Insider Insights July 2022 Issue

What We Can Learn From Celsius

 

Following on the high-profile collapse of Terra a month prior, the Celsius network has filed for Chapter 11 bankruptcy protection while halting transactions and withdrawals. While the two networks had much in common, such as offering users unsustainable high rewards, their stories have nonetheless subtle differences. It’s important to examine what led to the collapse, and how other platforms and services can avoid the same fate, even in the midst of a heavy bear market.

Celsius Files for Bankruptcy in July

The Celsius Network announced on July 13 that it was filing for Chapter 11 bankruptcy after pausing transactions the month prior, which sent the price of Bitcoin down with it. The network cited “extreme market conditions” and that it was freezing assets in an attempt to stabilize the network. However, a review of the balance sheet indicated that the vast majority of its liabilities were customer holdings and the platform kept an astonishingly low amount of cash to support its operation – only $167 million, compared to its claimed $11.7 billion of assets under management. Celsius also promised extremely high yields to investors for staking assets, reaching up to almost 19% at certain points.

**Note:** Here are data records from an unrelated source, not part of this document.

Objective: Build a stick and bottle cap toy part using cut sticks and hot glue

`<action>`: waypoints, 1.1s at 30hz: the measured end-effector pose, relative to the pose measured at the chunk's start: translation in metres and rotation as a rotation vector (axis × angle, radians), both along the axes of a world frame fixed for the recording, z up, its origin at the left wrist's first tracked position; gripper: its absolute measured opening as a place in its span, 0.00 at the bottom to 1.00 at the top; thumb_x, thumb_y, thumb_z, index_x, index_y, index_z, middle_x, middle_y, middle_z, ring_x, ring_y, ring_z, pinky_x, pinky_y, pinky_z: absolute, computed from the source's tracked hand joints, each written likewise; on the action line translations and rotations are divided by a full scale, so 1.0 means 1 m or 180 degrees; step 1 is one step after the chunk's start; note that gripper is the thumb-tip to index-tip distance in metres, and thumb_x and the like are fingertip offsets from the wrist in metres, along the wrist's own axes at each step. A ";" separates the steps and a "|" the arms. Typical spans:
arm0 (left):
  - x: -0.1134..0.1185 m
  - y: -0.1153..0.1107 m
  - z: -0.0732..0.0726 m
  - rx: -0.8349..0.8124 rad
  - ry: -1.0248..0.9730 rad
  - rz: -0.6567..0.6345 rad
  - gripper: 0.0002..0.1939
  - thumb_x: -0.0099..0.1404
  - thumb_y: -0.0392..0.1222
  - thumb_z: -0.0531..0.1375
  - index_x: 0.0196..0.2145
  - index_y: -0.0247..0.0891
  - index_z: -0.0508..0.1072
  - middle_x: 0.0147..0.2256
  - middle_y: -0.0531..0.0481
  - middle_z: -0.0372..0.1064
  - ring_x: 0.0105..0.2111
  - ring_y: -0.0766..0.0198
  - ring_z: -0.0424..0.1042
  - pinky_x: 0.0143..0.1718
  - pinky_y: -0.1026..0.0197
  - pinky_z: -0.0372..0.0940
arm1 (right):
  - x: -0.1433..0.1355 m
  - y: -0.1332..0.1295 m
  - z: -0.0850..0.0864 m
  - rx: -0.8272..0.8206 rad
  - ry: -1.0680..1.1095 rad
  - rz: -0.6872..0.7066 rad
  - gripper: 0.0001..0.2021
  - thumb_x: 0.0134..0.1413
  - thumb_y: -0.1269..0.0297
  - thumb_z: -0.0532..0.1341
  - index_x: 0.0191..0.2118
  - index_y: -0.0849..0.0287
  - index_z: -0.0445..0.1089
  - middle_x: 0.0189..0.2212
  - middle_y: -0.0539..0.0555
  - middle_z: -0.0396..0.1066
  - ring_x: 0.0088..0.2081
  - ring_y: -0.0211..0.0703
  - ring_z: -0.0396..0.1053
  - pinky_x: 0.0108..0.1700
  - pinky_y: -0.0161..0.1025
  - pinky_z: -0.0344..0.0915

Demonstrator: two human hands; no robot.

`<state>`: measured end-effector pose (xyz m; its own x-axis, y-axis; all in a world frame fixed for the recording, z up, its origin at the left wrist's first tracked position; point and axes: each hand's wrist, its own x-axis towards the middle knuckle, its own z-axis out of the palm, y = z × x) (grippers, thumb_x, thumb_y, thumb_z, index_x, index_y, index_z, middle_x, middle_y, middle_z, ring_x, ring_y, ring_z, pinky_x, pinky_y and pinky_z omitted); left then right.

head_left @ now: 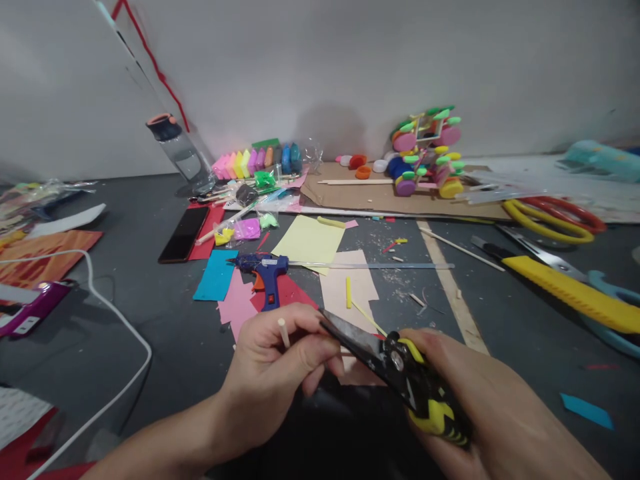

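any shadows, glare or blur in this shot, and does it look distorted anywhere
Head view: a soft shadow on the grey wall; a pale sheen along the blade of the cutting tool in the right hand; the light blue item near the right edge looks soft; the yellow utility knife seems stretched toward that edge, probably wide-lens distortion.

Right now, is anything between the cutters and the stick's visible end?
Yes: the thumb and forefinger of the left hand lie between the cutters in the right hand and the visible end of the wooden stick. The rest of the stick is hidden in the grip; I cannot tell whether it reaches the blades.
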<state>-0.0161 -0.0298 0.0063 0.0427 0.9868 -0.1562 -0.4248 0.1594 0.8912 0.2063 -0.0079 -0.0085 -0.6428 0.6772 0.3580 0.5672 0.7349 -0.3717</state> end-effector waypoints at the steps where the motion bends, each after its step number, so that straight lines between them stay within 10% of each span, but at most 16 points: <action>1: 0.000 0.000 0.000 0.0001 0.0028 -0.0021 0.07 0.61 0.31 0.68 0.25 0.36 0.79 0.21 0.54 0.75 0.16 0.79 0.63 0.18 0.76 0.56 | 0.001 0.000 0.000 0.0096 0.0008 -0.0011 0.12 0.56 0.69 0.52 0.47 0.56 0.60 0.32 0.56 0.75 0.27 0.43 0.75 0.25 0.33 0.71; 11: 0.001 0.002 -0.001 0.0192 0.0058 0.0109 0.06 0.61 0.37 0.70 0.28 0.36 0.78 0.21 0.54 0.76 0.15 0.78 0.63 0.18 0.76 0.57 | 0.000 -0.001 -0.003 -0.0646 0.0096 -0.0105 0.09 0.59 0.64 0.56 0.46 0.52 0.59 0.36 0.53 0.75 0.35 0.42 0.77 0.33 0.32 0.76; 23: 0.001 0.002 -0.002 0.0226 0.0184 0.0120 0.07 0.60 0.28 0.67 0.26 0.35 0.77 0.22 0.54 0.76 0.16 0.78 0.64 0.20 0.76 0.60 | -0.001 -0.002 -0.002 -0.0184 0.0029 -0.0071 0.09 0.56 0.68 0.53 0.44 0.53 0.59 0.30 0.50 0.74 0.28 0.40 0.76 0.27 0.30 0.72; 33: -0.001 0.001 -0.004 0.0143 -0.0028 -0.0008 0.05 0.63 0.41 0.69 0.32 0.37 0.80 0.21 0.54 0.74 0.16 0.79 0.62 0.19 0.77 0.57 | 0.000 0.000 -0.001 -0.0511 0.0094 -0.0255 0.10 0.59 0.64 0.56 0.47 0.52 0.59 0.35 0.52 0.75 0.34 0.41 0.77 0.33 0.31 0.74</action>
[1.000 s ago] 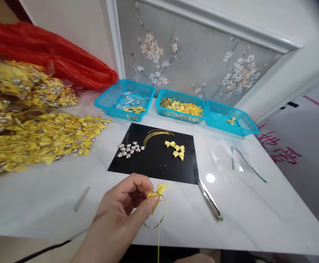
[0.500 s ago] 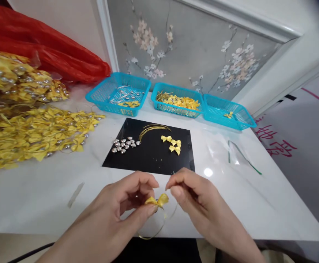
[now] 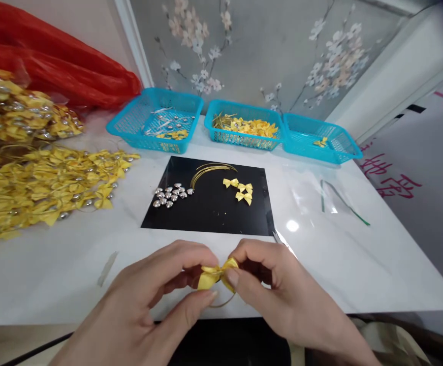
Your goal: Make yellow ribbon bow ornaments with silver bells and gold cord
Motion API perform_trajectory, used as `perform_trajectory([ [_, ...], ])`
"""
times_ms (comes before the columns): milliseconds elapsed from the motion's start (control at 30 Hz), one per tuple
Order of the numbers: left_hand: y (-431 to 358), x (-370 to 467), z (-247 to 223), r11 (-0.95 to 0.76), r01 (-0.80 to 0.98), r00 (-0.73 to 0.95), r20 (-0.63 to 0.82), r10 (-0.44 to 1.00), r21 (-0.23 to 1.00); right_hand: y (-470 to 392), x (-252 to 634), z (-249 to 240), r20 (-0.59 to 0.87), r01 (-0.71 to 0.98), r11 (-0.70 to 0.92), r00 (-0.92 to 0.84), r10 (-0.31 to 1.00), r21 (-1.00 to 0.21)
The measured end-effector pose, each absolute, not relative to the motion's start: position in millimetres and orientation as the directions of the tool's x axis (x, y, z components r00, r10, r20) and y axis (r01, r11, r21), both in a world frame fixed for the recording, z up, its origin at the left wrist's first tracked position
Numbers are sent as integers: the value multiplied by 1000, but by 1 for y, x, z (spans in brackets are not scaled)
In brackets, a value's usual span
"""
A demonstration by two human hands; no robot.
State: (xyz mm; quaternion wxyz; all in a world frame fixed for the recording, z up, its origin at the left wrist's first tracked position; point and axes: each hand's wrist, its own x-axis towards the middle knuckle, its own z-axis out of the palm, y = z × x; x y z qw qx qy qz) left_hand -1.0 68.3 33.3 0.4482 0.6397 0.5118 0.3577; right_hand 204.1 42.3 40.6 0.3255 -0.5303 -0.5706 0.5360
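Observation:
A yellow ribbon bow [image 3: 208,278] is held up near the table's front edge, between both hands. My left hand [image 3: 164,292] is curled around the bow's left loop, index finger above and thumb below. My right hand [image 3: 273,284] pinches the right loop between thumb and fingers. A thin gold cord [image 3: 223,304] curves below the bow. Beyond the hands, a black mat [image 3: 202,218] bears several silver heart-shaped beads [image 3: 173,194], a bundle of gold cords [image 3: 206,173] and several yellow bows [image 3: 244,188].
Pointed metal blades [image 3: 282,243], partly hidden, lie beside my right hand. Blue baskets [image 3: 137,134] line the back of the table. Finished-looking yellow bows with silver beads [image 3: 50,183] are heaped at left, near red fabric [image 3: 61,56]. Clear plastic with a green strip [image 3: 343,201] lies at right.
My right hand has moved left and closed on the bow's right loop. The bow has turned, and its left loop now faces me more. The metal blades have come into view.

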Motion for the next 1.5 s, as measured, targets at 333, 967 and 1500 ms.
perform_trajectory([
  [333, 74, 4, 32, -345, 405, 406, 171, 897, 847, 44, 205, 39, -268, 67, -259, -261, 928, -964],
  [967, 99, 7, 33, 235, 206, 458, -306, 834, 950, 50, 207, 32, -261, 53, -255, -216, 941, -965],
  [1500, 103, 9, 34, 96, 274, 495, -226, 839, 957, 51, 203, 31, -14, 383, 14, -69, 997, -924],
])
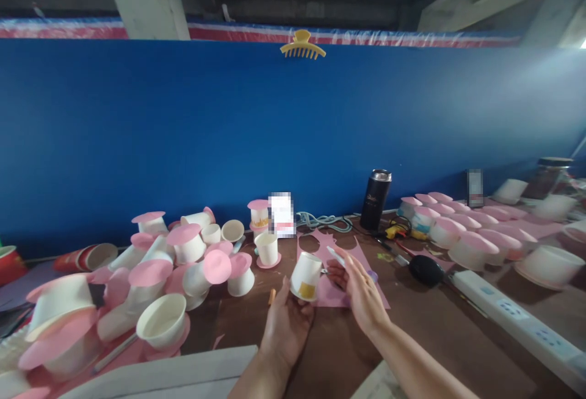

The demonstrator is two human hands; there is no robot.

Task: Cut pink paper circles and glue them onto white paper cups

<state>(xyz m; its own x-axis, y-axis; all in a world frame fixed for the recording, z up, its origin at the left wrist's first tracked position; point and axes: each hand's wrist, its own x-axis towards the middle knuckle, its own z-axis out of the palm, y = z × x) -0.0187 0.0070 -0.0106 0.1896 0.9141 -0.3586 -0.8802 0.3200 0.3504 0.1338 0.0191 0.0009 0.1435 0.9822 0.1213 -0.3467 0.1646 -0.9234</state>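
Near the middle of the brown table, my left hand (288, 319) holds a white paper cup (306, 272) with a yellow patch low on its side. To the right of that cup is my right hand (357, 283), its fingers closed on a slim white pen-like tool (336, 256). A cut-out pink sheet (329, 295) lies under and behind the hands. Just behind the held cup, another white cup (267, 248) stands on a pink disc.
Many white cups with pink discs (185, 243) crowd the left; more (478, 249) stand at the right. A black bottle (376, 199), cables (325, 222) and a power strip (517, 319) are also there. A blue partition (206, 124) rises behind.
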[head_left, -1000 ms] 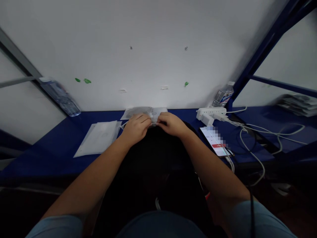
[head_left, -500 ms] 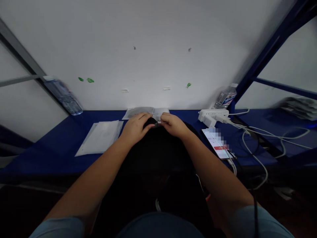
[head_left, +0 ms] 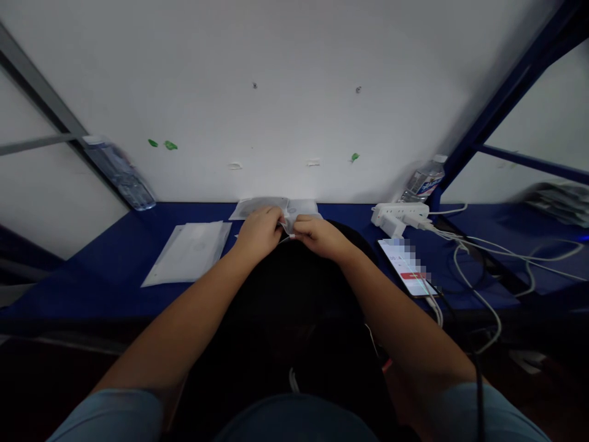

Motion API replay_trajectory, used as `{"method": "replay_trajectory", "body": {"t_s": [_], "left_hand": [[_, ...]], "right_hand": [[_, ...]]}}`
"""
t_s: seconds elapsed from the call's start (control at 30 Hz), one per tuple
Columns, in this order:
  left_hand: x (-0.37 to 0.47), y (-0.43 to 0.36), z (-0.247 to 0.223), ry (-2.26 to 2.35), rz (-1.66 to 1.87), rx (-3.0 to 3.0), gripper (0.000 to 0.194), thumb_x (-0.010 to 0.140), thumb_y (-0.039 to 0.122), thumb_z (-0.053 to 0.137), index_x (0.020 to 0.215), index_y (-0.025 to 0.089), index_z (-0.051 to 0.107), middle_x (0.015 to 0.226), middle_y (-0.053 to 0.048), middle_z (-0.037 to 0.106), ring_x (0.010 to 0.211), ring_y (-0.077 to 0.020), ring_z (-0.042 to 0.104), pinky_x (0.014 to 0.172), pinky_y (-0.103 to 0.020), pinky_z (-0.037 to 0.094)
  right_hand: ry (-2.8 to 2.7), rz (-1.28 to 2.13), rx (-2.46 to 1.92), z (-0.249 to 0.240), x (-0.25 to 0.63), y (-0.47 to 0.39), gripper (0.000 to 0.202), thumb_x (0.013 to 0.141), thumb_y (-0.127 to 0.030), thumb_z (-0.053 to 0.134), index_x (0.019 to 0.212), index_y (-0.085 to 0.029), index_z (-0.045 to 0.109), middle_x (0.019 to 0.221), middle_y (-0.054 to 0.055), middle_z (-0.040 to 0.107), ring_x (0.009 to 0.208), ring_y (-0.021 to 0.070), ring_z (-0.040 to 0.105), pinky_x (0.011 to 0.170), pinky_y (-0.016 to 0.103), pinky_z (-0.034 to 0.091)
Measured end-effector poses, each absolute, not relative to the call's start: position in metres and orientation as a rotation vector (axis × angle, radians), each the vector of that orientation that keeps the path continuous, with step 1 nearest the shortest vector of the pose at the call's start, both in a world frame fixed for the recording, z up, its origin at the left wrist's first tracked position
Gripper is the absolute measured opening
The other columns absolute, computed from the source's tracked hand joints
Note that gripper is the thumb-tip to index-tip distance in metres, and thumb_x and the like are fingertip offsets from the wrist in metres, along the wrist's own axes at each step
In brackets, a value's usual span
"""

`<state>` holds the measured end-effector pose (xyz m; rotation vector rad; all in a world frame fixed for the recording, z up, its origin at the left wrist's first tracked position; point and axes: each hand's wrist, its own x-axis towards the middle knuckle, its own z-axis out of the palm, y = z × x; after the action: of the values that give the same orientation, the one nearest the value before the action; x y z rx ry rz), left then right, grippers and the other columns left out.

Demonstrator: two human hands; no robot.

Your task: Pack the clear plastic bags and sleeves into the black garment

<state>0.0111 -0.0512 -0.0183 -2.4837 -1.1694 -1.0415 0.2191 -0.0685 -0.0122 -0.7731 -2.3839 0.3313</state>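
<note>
My left hand [head_left: 260, 232] is closed, its thumb and fingers pinching the upper edge of a translucent plastic bag [head_left: 289, 228] with a whitish rim. My right hand [head_left: 319, 235] is closed on the same edge from the right, fingers curled. The two hands are a short gap apart. Much of the bag is hidden by the hands, and a black surface lies just below them. Behind the hands, another translucent bag [head_left: 262, 205] lies flat against the wall. A stack of frosted plastic bags [head_left: 191, 252] rests on the blue table to the left.
On the right of the blue table [head_left: 115, 245] are a lit phone [head_left: 407, 270], a white power strip [head_left: 384, 215] with cables [head_left: 478, 245], and a water bottle [head_left: 424, 179]. Another bottle [head_left: 122, 175] leans at the left. A white wall [head_left: 294, 110] stands behind.
My left hand has curled its fingers and thumb in, where its thumb was stretched out before. The pale bag edge between the hands now shows more. The view has shifted slightly.
</note>
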Motion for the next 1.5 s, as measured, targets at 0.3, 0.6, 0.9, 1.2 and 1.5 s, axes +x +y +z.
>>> {"method": "replay_trajectory", "body": {"t_s": [0.3, 0.6, 0.9, 1.2, 1.5], "left_hand": [[0.007, -0.067, -0.009, -1.040, -0.939, -2.532, 0.011, 0.085, 0.015, 0.058, 0.095, 0.020, 0.058, 0.094, -0.008, 0.063, 0.091, -0.0257, 0.061, 0.082, -0.043, 0.051], [0.006, -0.072, -0.011, -0.726, -0.769, -2.534, 0.012, 0.098, 0.031, 0.059, 0.100, 0.022, 0.066, 0.105, -0.006, 0.071, 0.102, -0.0260, 0.061, 0.091, -0.046, 0.046], [0.010, -0.075, -0.009, -0.801, -0.755, -2.516, 0.015, 0.098, 0.027, 0.055, 0.092, 0.023, 0.069, 0.097, -0.006, 0.070, 0.098, -0.0256, 0.061, 0.091, -0.046, 0.044], [0.009, -0.073, -0.010, -0.783, -0.798, -2.520, 0.020, 0.099, 0.022, 0.050, 0.089, 0.022, 0.067, 0.093, -0.005, 0.070, 0.095, -0.0239, 0.062, 0.086, -0.042, 0.046], [0.001, -0.070, -0.008, -0.884, -0.750, -2.495, 0.016, 0.096, 0.019, 0.051, 0.090, 0.024, 0.066, 0.094, -0.005, 0.069, 0.094, -0.0244, 0.061, 0.084, -0.041, 0.047]], "right_hand": [[-2.381, 0.281, -0.890, -0.015, 0.222, -0.065, 0.015, 0.092, -0.013, 0.058, 0.079, -0.019, 0.057, 0.088, 0.001, 0.056, 0.081, 0.0144, 0.051, 0.073, 0.027, 0.038], [-2.355, 0.231, -0.919, -0.011, 0.223, -0.071, 0.012, 0.094, -0.016, 0.057, 0.085, -0.020, 0.063, 0.088, 0.001, 0.059, 0.080, 0.0142, 0.052, 0.073, 0.026, 0.037], [-2.347, 0.217, -0.898, -0.009, 0.222, -0.071, 0.019, 0.094, -0.011, 0.050, 0.083, -0.021, 0.062, 0.086, 0.000, 0.059, 0.079, 0.0137, 0.052, 0.071, 0.026, 0.037], [-2.331, 0.237, -0.849, -0.008, 0.224, -0.071, 0.021, 0.092, -0.010, 0.050, 0.074, -0.020, 0.056, 0.081, 0.000, 0.056, 0.074, 0.0128, 0.050, 0.069, 0.026, 0.036], [-2.330, 0.257, -0.851, -0.006, 0.232, -0.065, 0.024, 0.090, -0.012, 0.052, 0.069, -0.022, 0.046, 0.078, -0.001, 0.055, 0.072, 0.0135, 0.049, 0.070, 0.029, 0.038]]}}
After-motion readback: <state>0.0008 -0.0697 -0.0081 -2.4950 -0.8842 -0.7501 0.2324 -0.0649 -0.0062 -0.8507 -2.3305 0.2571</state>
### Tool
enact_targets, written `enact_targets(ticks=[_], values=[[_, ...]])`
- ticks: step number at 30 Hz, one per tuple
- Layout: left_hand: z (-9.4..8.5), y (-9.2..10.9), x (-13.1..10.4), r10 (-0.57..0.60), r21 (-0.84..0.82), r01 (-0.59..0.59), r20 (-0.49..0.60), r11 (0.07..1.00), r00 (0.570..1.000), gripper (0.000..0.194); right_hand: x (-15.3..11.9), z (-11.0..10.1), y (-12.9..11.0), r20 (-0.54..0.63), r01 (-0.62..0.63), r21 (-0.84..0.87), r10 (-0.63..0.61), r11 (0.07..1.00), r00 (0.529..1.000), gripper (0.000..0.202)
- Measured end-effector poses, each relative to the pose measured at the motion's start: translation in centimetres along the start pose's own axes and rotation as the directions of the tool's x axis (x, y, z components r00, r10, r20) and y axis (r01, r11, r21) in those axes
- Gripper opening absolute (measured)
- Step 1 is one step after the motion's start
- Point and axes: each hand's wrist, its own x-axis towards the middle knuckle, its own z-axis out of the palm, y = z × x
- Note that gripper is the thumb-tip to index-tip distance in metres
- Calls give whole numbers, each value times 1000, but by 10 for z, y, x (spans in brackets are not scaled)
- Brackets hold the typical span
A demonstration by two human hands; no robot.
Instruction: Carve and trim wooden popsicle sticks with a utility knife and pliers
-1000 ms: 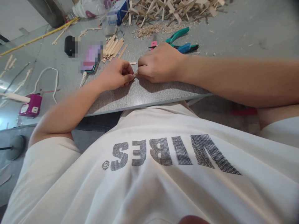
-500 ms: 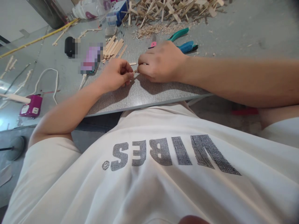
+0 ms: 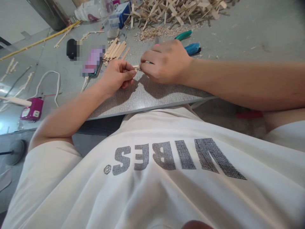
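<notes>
Over the grey table (image 3: 152,97) my two hands nearly meet, fingertips close together. My left hand (image 3: 119,74) pinches a small wooden piece (image 3: 136,69) between thumb and fingers. On the other side of that piece, my right hand (image 3: 166,63) has its fingers closed at its end; what they grip is too small to make out. Just behind my right hand lie pliers with a green handle (image 3: 183,35) and a blue handle (image 3: 192,49), their front part hidden. A stack of flat wooden sticks (image 3: 115,49) lies behind my left hand.
A large pile of wooden pieces (image 3: 171,9) stands at the back, shavings (image 3: 152,32) before it. A phone (image 3: 93,62), a black case (image 3: 71,48), a blue box (image 3: 122,14), a purple device (image 3: 33,108) with white cable and a yellow strip (image 3: 40,42) lie leftward.
My left fingers have shifted slightly, and the small piece between the hands is tilted differently. My right hand has moved a little over the pliers, covering more of the green handle.
</notes>
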Motion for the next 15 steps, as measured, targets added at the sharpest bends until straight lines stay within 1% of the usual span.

Because Celsius promised such high returns to depositors, Celsius itself had to invest in high risk investments such as staked Ether (stETH); according to Ape Board, Celsius had more than $400 million in stETH when the Terra project collapsed and drove down its price. After Celsius halted withdrawals, the stETH price was pushed down even further. Due to this and a confluence of other market factors, it soon became untenable for users to withdraw funds from the site.

Despite this, the fine print in the Terms of Use indicated that access to deposits during an insolvency event may not be guaranteed. They additionally stipulated that the lender owns the funds throughout the lending process, which means that should the platform go bankrupt, those depositors may be left holding the bag. At this time, that’s precisely what has occurred, and nearly $8 billion of deposits have been frozen. At this point, it is unclear whether depositors will be able to retrieve their funds, but given the collapse of prior digital asset entities that guaranteed improbably high yields such as GAW Miners and Bitconnect, it is unlikely that there will be much, if any, relief coming.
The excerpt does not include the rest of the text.